The appellant's first contention is that the oral charge of the court erroneously failed to charge the jury in respect to murder committed in a sudden rencounter or in the heat of passion. This contention is without merit, in the absence of exceptions to the oral charge, or such parts thereof as were deemed omissive and insufficient. McPherson v. State,
In the absence of evidence showing that the defendant was drunk at the time he shot the deceased, it is not permissible for him to show that he was drunk or drinking several hours before the homicide. That was, in substance, what the defendant proposed to show by the witness *596
Autrey, who was with the defendant the night before the day of the homicide. It may be conceded that, if the evidence showed that the defendant at the time of the homicide was drunk, it would be permissible to show that he had been in such condition for some time previous; this for the purpose of showing that he was intoxicated to such degree as to render him incapable at the time of the killing of premeditation or forming a specific intent. Mitchell v. State,
The predicate for the admission in evidence of the defendant's confession was not sufficient, in that it did not show that it was not brought about by threats or abuse made or inflicted by others than the witness Powell, or by reward or the hope thereof so offered or held out by persons other than the witness. Confessions are presumed to be involuntary, and the burden was on the state to show that the confession was voluntary. Jackson v. State,
The court therefore erred in admitting the confession, but, in view of the undisputed evidence showing that the defendant unlawfully killed the deceased and that the confession was the only evidence tending to show any extenuating circumstances, we are of opinion that the error committed by the court, when considered in the light of the entire record, was without injury to the appellant.

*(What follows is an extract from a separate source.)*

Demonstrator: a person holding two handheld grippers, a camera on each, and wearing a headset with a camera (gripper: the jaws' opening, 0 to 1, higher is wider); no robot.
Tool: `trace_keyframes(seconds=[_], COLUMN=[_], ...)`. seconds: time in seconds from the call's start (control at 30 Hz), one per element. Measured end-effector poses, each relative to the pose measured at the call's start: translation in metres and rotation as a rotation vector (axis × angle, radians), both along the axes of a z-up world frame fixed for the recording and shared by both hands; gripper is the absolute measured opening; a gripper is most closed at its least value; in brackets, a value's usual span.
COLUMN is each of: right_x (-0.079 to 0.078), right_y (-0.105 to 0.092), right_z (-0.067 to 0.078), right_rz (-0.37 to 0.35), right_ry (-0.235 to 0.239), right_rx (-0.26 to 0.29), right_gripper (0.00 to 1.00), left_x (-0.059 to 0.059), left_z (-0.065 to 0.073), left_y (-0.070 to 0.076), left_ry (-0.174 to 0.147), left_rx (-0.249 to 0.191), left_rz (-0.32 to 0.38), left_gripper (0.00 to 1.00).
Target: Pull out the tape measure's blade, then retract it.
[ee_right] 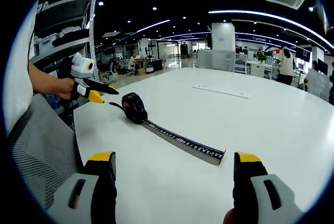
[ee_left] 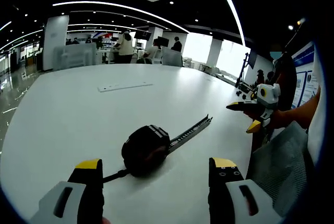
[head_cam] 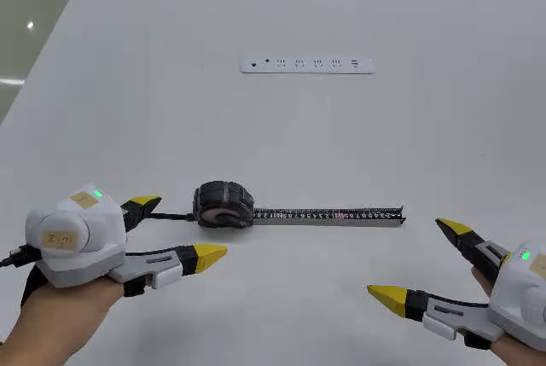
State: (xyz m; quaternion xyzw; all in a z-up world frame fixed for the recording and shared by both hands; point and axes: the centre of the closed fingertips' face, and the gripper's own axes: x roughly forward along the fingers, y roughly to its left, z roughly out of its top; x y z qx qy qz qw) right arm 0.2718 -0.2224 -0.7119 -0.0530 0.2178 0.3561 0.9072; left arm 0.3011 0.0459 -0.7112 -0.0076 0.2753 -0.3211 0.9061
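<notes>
In the centre of the head view, the black tape measure [head_cam: 223, 205] lies on the white table [head_cam: 358, 144] with its blade [head_cam: 328, 214] extended flat toward the right. A white power strip [head_cam: 307, 65] lies well beyond it, in the upper middle. At lower left, the left gripper [head_cam: 181, 227] has its yellow-tipped fingers [head_cam: 207, 254] spread wide and grips nothing; the case sits just right of the tips, apart from them. At lower right, the right gripper [head_cam: 414, 258] is equally wide open and empty, its upper tip near the blade's free end but not touching it.
</notes>
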Motion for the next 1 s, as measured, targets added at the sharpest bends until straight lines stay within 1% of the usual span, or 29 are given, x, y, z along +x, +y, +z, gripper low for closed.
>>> trace_keyframes(seconds=[0.2, 0.27, 0.33, 0.4, 0.5, 0.53, 0.57, 0.67, 0.73, 0.83, 0.87, 0.9, 1.0], right_x=[0.002, 0.003, 0.003, 0.001, 0.000, -0.001, -0.001, -0.001, -0.002, -0.002, -0.002, -0.002, -0.001], right_y=[0.001, 0.002, 0.002, 0.003, 0.003, 0.003, 0.003, 0.003, 0.003, 0.002, 0.002, 0.002, 0.002], right_z=[-0.001, -0.001, -0.002, -0.004, -0.005, -0.005, -0.005, -0.007, -0.008, -0.008, -0.008, -0.008, -0.009], right_rz=[0.008, 0.008, 0.008, 0.016, 0.018, 0.017, 0.016, 0.015, 0.016, 0.014, 0.014, 0.014, 0.013], right_ry=[0.000, 0.000, 0.002, 0.002, 0.006, 0.007, 0.008, 0.010, 0.013, 0.013, 0.013, 0.014, 0.015], right_rx=[-0.002, -0.002, 0.000, -0.012, -0.010, -0.010, -0.007, -0.007, -0.007, -0.007, -0.007, -0.006, -0.006], right_gripper=[0.89, 0.89, 0.89, 0.89, 0.89, 0.89, 0.89, 0.89, 0.89, 0.89, 0.89, 0.89, 0.89], left_x=[0.011, 0.014, 0.018, 0.021, 0.024, 0.026, 0.028, 0.030, 0.031, 0.032, 0.032, 0.033, 0.033], left_z=[-0.001, -0.004, -0.008, -0.011, -0.016, -0.016, -0.018, -0.019, -0.022, -0.025, -0.026, -0.027, -0.030], left_y=[-0.012, -0.014, -0.014, -0.018, -0.023, -0.022, -0.023, -0.027, -0.029, -0.034, -0.037, -0.036, -0.040], left_ry=[0.009, 0.018, 0.012, 0.022, 0.027, 0.022, 0.029, 0.039, 0.041, 0.049, 0.057, 0.057, 0.072], left_rx=[0.002, 0.010, 0.024, 0.013, 0.018, 0.022, 0.021, -0.004, 0.007, 0.000, -0.010, -0.008, -0.026], left_rz=[0.009, 0.021, 0.034, 0.044, 0.057, 0.071, 0.079, 0.096, 0.105, 0.109, 0.104, 0.111, 0.118], left_gripper=[0.81, 0.81, 0.83, 0.82, 0.83, 0.83, 0.83, 0.83, 0.83, 0.83, 0.83, 0.83, 0.83])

The testimony of the witness Ella Owens, showing that witness and defendant had a difficulty about 12 o'clock, and that defendant did not then have a pistol, in connection with the subsequent conduct and declarations of the defendant, referring to the occupants of the house in which the shooting occurred, "I will kill you sons-of-bitches," was properly admitted as tending to show malice and shedding light on defendant's subsequent acts in going to the place of the homicide armed with a pistol. Martin v. State,
We are not able to affirm that the verdict of the jury is not supported by the evidence. The motion for a new trial was overruled without error. We find no reversible error in the record, and the judgment is due to be affirmed. It is so ordered by the court.
Affirmed.
All the Justices concur, except ANDERSON, C. J., not sitting.